The CLARITY Act is hanging over all of this. The separate crypto market structure bill missed its July 4 signing target after passing the House in 2025 and clearing the Senate in May. It is now waiting for a full Senate floor vote before the August recess. Yes, this slightly undercuts the neat “SEC has a plan” story. Bear with me. The SEC agenda and the bill are moving on separate tracks, but investors will read them together because both shape the same question: who gets to build crypto products in the US, and under what rules?
What this means
The SEC’s 2026 agenda points toward bringing digital assets into the existing financial system with rules written before problems land in court.

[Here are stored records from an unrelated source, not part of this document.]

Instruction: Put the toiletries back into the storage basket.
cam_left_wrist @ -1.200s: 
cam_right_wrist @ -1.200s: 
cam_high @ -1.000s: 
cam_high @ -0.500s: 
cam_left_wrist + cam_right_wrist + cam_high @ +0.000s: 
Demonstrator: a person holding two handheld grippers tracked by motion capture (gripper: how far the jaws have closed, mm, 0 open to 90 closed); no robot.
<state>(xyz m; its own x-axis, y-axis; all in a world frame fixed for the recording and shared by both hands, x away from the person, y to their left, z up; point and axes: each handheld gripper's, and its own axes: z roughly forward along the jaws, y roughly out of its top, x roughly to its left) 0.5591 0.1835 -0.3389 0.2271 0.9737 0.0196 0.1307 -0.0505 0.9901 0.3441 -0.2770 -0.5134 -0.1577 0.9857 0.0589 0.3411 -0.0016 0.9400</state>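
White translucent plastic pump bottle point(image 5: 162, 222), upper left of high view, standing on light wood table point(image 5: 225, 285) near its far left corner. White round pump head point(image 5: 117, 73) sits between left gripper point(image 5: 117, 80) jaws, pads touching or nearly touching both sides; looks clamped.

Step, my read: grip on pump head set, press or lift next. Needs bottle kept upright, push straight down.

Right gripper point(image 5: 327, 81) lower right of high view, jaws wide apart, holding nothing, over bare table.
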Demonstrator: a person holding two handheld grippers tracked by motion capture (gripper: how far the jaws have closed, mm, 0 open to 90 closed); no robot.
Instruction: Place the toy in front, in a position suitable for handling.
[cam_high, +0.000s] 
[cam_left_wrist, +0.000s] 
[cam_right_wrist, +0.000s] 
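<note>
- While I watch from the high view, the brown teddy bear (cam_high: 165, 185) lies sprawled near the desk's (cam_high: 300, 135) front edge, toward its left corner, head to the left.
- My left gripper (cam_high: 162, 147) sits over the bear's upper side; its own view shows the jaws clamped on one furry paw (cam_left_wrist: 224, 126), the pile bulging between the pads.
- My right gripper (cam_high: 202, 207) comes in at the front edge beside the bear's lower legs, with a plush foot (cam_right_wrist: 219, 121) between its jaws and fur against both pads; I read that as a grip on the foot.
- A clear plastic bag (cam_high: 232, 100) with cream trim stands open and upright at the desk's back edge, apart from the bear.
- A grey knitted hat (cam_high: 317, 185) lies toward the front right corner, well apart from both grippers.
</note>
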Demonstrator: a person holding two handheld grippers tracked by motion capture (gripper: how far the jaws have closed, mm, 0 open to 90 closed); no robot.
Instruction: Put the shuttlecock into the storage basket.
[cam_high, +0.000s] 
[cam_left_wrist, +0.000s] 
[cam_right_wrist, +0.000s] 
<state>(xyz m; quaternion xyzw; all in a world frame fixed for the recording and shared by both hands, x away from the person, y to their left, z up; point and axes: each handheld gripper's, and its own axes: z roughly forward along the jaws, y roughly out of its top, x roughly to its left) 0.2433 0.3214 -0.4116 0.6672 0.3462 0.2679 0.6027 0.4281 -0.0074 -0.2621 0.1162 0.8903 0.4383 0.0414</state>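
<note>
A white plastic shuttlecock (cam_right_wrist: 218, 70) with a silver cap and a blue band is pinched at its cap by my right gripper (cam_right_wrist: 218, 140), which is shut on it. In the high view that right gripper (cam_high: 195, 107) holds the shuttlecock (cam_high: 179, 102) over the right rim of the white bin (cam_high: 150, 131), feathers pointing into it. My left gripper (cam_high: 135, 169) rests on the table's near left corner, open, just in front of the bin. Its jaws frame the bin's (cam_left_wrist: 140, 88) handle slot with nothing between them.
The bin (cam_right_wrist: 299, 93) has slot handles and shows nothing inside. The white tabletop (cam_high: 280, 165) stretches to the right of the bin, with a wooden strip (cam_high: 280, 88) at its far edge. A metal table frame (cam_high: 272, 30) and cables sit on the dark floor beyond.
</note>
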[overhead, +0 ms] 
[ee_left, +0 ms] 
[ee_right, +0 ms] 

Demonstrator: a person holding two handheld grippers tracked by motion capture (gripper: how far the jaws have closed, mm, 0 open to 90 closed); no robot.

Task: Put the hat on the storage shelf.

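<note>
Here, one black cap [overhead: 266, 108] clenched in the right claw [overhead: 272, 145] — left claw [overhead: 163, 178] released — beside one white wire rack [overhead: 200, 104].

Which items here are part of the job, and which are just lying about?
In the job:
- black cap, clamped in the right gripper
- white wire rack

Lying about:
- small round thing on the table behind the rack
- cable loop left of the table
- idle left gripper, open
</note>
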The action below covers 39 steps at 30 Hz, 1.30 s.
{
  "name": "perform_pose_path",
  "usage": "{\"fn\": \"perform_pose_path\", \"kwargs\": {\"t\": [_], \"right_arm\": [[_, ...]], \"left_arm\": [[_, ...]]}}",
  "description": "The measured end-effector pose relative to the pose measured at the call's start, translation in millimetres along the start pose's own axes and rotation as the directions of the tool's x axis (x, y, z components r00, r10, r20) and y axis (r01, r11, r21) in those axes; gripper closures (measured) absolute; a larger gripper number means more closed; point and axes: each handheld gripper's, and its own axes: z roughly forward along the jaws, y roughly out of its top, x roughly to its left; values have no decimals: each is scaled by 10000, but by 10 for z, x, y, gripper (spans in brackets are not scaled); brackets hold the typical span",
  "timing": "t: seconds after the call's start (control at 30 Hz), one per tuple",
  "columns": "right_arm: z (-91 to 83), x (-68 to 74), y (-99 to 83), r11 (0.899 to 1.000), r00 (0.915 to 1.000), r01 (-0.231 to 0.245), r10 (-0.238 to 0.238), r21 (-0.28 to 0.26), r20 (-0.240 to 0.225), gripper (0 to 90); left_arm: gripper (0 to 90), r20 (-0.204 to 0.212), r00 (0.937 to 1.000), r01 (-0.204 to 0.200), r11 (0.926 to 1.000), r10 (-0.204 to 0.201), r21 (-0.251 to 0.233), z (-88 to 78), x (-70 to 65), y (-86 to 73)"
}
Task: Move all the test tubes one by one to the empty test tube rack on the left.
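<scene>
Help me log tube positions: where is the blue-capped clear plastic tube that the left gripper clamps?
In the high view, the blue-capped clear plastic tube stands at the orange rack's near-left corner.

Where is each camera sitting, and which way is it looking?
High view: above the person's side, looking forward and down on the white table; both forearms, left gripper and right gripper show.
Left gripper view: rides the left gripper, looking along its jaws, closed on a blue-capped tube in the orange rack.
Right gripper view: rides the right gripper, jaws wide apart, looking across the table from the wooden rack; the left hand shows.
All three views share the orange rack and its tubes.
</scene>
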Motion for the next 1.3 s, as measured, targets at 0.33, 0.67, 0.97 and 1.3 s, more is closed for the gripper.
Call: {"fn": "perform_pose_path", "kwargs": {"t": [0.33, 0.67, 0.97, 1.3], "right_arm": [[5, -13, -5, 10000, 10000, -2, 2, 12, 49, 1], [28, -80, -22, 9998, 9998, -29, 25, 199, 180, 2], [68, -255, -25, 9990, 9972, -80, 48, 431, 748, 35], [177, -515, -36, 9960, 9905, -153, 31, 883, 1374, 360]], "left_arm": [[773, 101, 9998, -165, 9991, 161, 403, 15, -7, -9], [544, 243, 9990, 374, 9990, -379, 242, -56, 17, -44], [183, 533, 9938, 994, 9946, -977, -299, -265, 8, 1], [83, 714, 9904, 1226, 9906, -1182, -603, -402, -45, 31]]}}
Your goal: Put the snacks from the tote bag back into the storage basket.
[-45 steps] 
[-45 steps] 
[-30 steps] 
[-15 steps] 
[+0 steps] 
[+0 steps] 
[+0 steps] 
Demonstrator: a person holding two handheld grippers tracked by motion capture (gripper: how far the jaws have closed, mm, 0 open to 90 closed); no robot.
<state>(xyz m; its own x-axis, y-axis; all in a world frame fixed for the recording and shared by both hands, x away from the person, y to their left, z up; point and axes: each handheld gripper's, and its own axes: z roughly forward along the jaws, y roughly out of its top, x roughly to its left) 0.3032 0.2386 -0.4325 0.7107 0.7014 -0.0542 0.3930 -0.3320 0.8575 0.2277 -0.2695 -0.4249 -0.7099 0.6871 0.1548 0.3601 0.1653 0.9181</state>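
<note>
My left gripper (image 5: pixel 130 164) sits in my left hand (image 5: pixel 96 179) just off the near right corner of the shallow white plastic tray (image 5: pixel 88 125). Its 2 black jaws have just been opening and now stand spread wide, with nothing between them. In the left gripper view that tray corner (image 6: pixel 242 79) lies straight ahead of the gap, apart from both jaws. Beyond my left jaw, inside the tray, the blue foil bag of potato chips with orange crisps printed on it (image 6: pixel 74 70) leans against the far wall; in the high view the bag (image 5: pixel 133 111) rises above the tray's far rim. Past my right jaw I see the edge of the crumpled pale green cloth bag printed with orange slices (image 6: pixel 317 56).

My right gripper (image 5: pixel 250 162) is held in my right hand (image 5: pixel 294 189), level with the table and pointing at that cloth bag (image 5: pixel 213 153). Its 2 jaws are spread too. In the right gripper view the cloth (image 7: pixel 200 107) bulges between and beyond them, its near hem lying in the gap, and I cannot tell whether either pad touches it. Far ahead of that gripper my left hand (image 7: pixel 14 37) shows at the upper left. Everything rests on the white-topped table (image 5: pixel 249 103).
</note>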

The shift is simple, but not small. The SEC appears to be moving from scattered enforcement to a more planned approach. Custody rules and safe harbors point one way. Market structure changes point there too. The agency is not only policing crypto after the fact. It is trying to decide where digital assets fit inside the US financial system. Is this bullish by default? No. But it could lower some risk for institutional investors and make BTC, ETH, and tokenized securities easier to underwrite.
Investors should watch the public comment phase this month. The “qualified custodian” definition deserves close attention, as does the safe harbor plan for developers. Industry feedback could shape the final rules expected later this year, and the CLARITY Act also matters before the August recess. If it passes, it could give the market another layer of certainty and may affect exchange related names such as COIN if clearer rules lead to higher trading volumes. My read: the market will care less about the slogans and more about whether the final text gives firms something they can actually build around.